Inna et Vladimir avaient cessé de prêter attention à ces commérages. Ils avaient bien mieux à faire : trois paires d’yeux curieux, trois sourires éclatants, trois petites voix appelant « maman » et « papa ».

Les triplés grandissaient en pleine forme. Les parents s’en sortaient, parfois au prix de nuits blanches, mais toujours ensemble. Peut-être que leur force venait justement de ça : ils formaient une équipe.

Un soir, alors qu’Inna berçait l’un des garçons, elle dit à son mari :

— Tu sais… finalement, je crois que je suis contente que les choses aient tourné comme ça.

— Comment ça ? — demanda Vladimir en l’observant.

— Si ta mère nous avait acceptés dès le début, les enfants auraient grandi au milieu de ses reproches, de ses critiques, de sa mauvaise humeur permanente. Là, ils grandissent dans un foyer où on les aime tels qu’ils sont.

Vladimir passa un bras autour d’elle.

— Tu as raison.
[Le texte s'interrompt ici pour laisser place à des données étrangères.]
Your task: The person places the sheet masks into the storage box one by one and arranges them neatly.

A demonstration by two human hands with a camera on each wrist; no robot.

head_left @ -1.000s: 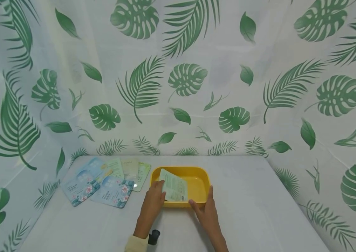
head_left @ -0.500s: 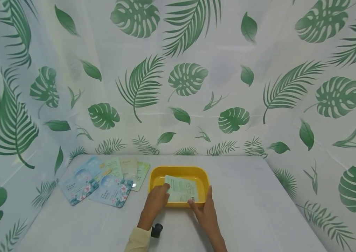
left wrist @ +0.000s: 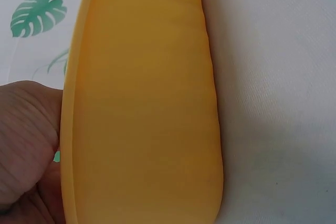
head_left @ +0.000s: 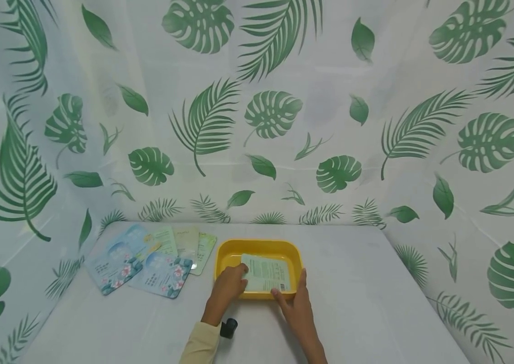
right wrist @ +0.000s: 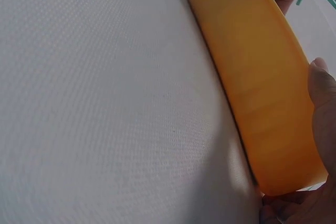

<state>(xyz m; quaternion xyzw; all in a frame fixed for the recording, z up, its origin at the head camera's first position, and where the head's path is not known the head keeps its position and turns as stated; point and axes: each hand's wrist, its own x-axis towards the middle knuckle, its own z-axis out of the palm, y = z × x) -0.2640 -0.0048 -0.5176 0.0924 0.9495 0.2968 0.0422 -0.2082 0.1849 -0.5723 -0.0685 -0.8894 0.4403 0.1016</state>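
Observation:
A yellow plastic tray [head_left: 259, 243] stands on the white table, with a pale green face mask packet [head_left: 267, 273] lying in it, printed side up. My left hand [head_left: 228, 289] reaches over the front left rim and pinches the packet's left edge; its fingertips are partly hidden. At the tray's front right corner my right hand [head_left: 297, 306] grips the wall, thumb on the front rim and fingers along the right side. In the left wrist view the tray's outer wall [left wrist: 142, 98] hides most of the left fingers. The right wrist view shows the right thumb [right wrist: 321, 80] against the rim.
Left of the tray lie several face mask packets, overlapping: blue floral ones [head_left: 161, 275] in front, green and beige ones [head_left: 187, 245] behind. A leaf-printed curtain [head_left: 266, 116] rises at the table's back and sides. A black wrist device [head_left: 228, 328] sits by the left sleeve.
The green packet has shifted right and settled flatter inside the tray, my left hand moving right with it. The right hand has kept its hold on the tray corner.

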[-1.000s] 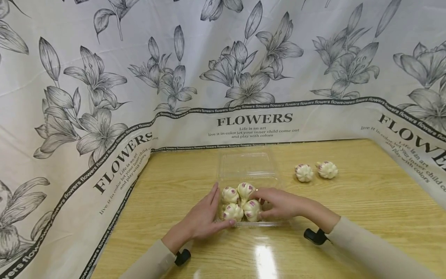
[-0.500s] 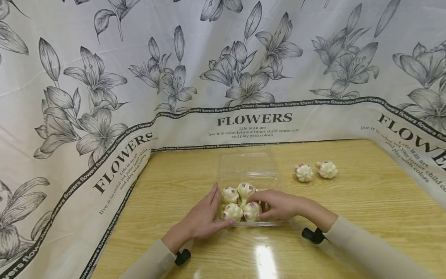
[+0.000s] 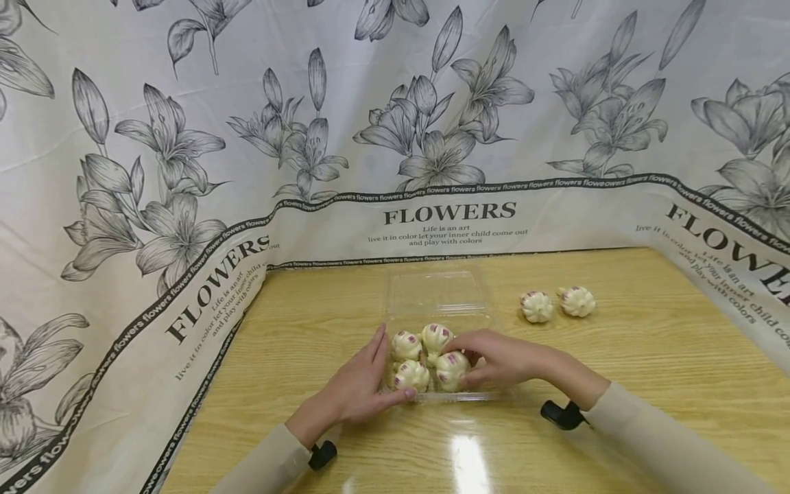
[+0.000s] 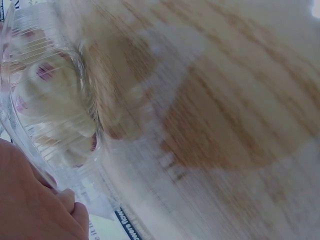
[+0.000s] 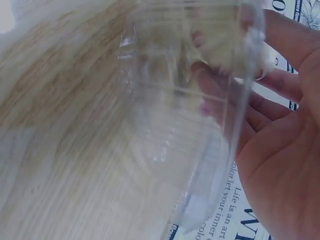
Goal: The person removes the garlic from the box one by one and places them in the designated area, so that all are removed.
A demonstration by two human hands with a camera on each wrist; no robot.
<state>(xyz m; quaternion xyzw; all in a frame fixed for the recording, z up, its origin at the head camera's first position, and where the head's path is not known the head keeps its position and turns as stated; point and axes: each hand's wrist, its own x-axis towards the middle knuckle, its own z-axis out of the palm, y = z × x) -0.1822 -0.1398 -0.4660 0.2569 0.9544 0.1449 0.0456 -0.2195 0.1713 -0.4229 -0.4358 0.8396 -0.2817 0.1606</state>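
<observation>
A clear plastic clamshell box point(image 3: 459, 396) stands with its lid raised at the back and several white garlic bulbs with purple patches inside. My left hand point(image 3: 354, 384) holds the box's front left corner, thumb at the front rim and fingers along the left side. In the left wrist view, fingers point(image 4: 65, 200) bend at the box's edge. My right hand point(image 3: 500, 358) reaches in from the right and grips the front right garlic bulb point(image 3: 452, 371) between thumb and fingers. Through the clear wall, the right wrist view shows right fingers point(image 5: 215, 87) inside the box; its garlic is blurred.
Two more garlic bulbs, one nearer point(image 3: 536, 307) and one farther right point(image 3: 577, 301), lie behind the right hand on the wooden table point(image 3: 296, 315). A white flower-printed cloth point(image 3: 450, 226) hangs around the table's back and sides.
The right hand has shifted slightly right, and the front right garlic bulb has moved a little right and up with it. The left hand keeps its place on the box.
</observation>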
Même si ça me fait de la peine qu’elle se prive elle-même d’eux.

— C’est sa décision, — répondit Inna en embrassant le front de leur fils endormi. — Nous, on a choisi de protéger notre famille.

Et les triplés grandirent entourés d’amour — sans grand-mère toxique, sans remarques blessantes, sans qu’on les classe en « bons » ou « mauvais ». Leur maison résonnait de rires, de petits pas pressés et de joyeux désordre.

Quant à Margarita Sergueïevna, elle ne comprit jamais la richesse qu’elle avait refusée. Mais ce n’était plus le problème d’Inna et de Vladimir.

L’essentiel, c’est que leurs enfants avaient ce dont ils avaient besoin : des parents qui les défendaient, un foyer sans venin, un environnement sain. Et c’était là la vraie victoire d’Inna et de Vladimir : ils avaient su préserver leur bonheur… et celui de leurs trois petits miracles.